Input data:
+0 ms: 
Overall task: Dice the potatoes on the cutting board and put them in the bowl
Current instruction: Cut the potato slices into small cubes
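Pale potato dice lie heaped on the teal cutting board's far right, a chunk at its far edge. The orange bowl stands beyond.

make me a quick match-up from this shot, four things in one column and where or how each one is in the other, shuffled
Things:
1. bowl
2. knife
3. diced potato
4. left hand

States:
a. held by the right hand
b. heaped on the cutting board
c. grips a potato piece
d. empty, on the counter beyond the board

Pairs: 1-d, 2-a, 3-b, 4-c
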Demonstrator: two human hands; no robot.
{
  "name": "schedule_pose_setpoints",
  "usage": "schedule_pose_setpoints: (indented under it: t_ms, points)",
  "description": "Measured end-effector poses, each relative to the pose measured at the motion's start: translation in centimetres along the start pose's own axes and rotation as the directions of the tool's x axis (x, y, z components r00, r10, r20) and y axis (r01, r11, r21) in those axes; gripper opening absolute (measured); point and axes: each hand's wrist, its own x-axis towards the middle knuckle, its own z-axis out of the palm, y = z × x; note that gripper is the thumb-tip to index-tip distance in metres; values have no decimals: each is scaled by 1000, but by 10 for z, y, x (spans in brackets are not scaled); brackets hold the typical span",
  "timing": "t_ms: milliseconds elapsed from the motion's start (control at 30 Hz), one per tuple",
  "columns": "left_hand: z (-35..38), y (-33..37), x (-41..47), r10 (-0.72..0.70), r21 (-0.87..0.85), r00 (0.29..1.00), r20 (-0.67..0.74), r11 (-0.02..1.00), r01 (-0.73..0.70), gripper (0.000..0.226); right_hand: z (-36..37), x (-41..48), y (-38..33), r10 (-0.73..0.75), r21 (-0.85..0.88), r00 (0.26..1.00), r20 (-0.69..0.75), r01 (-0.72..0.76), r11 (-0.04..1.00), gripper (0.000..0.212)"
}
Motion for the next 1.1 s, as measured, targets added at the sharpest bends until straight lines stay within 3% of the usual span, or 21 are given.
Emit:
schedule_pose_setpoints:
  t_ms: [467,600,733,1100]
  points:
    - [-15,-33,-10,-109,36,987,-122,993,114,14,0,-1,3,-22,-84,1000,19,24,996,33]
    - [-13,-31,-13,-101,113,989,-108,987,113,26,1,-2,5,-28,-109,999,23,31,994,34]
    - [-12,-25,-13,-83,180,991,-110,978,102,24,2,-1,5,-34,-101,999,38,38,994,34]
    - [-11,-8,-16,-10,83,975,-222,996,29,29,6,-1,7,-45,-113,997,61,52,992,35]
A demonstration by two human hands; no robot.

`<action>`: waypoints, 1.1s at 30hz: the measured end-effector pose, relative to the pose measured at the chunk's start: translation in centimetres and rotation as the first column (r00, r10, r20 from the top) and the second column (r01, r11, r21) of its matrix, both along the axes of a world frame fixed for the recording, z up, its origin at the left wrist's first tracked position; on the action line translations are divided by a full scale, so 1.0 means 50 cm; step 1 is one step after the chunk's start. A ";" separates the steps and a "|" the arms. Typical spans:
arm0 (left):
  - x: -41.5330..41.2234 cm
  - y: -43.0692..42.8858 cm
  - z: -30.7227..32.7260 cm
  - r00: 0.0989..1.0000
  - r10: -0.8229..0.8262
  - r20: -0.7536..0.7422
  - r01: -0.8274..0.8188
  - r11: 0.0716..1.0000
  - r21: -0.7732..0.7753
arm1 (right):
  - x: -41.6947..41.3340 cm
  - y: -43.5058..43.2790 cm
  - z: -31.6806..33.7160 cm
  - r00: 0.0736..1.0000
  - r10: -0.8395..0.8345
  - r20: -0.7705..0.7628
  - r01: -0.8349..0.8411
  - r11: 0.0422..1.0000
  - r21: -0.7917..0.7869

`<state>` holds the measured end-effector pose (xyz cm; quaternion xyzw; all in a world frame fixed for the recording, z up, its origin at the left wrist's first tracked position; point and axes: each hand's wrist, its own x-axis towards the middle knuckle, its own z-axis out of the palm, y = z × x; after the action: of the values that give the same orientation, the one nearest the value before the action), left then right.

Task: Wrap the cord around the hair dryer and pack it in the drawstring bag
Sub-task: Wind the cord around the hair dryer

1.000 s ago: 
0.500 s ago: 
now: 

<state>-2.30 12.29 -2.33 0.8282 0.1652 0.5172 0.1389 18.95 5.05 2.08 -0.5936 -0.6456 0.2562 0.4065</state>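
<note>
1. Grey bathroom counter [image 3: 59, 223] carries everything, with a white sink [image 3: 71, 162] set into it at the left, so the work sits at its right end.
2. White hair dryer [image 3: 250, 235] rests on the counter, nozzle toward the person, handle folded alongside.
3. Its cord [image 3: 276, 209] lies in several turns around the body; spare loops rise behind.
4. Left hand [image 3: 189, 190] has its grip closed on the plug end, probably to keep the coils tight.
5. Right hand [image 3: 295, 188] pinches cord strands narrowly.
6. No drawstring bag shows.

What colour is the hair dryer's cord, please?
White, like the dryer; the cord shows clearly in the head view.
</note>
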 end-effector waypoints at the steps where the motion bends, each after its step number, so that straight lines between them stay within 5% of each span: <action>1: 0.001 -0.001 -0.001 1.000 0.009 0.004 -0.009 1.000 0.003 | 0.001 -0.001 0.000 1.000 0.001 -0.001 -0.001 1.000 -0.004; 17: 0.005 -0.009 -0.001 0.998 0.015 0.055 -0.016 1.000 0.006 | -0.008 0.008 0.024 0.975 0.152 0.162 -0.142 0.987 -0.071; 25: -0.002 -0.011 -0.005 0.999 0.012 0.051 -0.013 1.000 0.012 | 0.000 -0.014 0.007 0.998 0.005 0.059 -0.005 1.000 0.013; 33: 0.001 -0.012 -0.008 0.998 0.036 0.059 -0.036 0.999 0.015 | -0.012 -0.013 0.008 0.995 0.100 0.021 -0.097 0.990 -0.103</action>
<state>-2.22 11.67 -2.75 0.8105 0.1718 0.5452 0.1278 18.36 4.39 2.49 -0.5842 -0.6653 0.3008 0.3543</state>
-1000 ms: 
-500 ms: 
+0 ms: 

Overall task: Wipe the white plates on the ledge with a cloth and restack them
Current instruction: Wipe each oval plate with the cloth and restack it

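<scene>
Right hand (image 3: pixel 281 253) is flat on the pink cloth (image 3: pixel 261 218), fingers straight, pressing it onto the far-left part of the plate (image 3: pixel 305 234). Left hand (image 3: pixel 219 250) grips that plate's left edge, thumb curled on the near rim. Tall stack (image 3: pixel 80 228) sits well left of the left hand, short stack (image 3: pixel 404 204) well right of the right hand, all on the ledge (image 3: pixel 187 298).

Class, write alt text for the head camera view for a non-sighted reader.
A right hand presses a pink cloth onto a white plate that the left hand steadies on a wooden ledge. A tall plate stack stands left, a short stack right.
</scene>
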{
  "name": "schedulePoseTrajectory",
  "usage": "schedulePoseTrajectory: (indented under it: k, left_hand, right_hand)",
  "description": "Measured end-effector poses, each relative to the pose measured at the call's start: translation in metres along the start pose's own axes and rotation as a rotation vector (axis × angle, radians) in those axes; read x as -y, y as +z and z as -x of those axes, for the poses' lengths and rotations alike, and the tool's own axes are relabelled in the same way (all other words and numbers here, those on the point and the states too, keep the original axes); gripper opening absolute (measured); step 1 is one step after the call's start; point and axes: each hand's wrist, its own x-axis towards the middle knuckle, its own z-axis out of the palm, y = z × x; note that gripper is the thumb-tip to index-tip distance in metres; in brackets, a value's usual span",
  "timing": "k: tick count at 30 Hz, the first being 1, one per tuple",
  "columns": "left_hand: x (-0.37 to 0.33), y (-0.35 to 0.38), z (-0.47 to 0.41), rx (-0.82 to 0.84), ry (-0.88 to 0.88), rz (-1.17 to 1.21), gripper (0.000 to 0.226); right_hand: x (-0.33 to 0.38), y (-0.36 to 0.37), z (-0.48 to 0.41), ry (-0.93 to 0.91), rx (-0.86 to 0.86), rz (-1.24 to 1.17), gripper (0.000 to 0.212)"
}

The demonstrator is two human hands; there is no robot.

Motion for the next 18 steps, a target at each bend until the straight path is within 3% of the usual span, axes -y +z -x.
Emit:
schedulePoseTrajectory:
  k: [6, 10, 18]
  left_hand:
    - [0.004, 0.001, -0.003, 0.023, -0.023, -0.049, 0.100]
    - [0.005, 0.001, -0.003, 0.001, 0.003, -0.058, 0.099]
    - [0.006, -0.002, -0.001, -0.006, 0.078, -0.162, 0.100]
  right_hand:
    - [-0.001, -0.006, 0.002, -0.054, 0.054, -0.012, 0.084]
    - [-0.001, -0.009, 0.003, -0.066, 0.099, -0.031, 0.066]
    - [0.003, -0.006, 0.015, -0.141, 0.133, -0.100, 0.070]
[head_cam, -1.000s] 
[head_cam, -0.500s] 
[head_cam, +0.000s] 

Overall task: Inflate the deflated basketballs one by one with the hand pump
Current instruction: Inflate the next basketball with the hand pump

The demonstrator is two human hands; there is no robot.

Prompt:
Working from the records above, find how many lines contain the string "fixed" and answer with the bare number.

Solution:
2